DETERMINING THE IDENTITY OF THE AUTHOR BASED ON THE ANALYSIS OF THE TEXT
Marko Gogić
Fakultet organizacionih nauka, Univerzitet u Beogradu
Keywords:
forensic linguistics; stylometry; machine learning; linguistic features; authorship attribution
Abstract
Unlike the „ordinary“ criminals, cyber criminals do not have to worry that they will accidentally leave fingerprints or traces of DNA that would reveal their identity. Instead, they can move freely through cyberspace and use social networks, online blogs for exchange of illegal materials, sending threatening messages or „phishing“, hiding behind their digital, pseudoidentities that can easily be changed. However, what cannot be easily changed is the individual language characteristics that, just like the fingerprints, remain embedded in electronic textual material. Those linguistic features of an individual represent biometric material based on which the forensic linguistics can determine the identity of an author of a threat message or a ransom request.
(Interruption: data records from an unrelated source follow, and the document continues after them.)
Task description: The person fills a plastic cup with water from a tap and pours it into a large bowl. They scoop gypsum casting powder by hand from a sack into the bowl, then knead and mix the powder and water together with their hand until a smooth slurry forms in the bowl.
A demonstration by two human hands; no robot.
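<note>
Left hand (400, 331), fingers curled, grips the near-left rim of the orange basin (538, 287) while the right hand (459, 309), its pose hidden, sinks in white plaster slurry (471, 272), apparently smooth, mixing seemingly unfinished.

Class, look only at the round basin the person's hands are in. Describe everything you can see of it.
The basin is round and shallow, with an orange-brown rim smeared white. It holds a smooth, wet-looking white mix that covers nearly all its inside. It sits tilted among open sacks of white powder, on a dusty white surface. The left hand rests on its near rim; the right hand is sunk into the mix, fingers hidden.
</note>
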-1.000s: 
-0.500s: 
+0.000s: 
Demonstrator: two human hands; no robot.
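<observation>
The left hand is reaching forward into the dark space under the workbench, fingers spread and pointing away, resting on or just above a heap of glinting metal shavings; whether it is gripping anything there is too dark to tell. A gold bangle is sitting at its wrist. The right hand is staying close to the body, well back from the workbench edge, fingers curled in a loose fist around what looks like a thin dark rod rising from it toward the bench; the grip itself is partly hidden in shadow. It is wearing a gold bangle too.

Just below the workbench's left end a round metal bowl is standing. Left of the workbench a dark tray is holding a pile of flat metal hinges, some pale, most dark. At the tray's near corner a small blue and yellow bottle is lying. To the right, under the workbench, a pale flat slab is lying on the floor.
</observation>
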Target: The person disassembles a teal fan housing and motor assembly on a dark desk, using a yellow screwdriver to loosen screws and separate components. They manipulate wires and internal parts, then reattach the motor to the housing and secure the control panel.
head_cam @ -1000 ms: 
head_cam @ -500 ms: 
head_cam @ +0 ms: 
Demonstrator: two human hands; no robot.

The forensic linguistic method used for this purpose is referred to as the stylometry. The abundance of available electronic textual material, coupled with the absence of classical biometric traces in cyberspace, imposes the need for the increased use of stylometry for solving a number of practical problems. The aim of this paper is to examine the validity of existing stylometric techniques for authorship attribution based on the use of machine learning algorithms. For this purpose, the paper will present a
historical overview of the development of the stylometry, along with an analysis and a critical review of the existing work that show the best solutions in this field.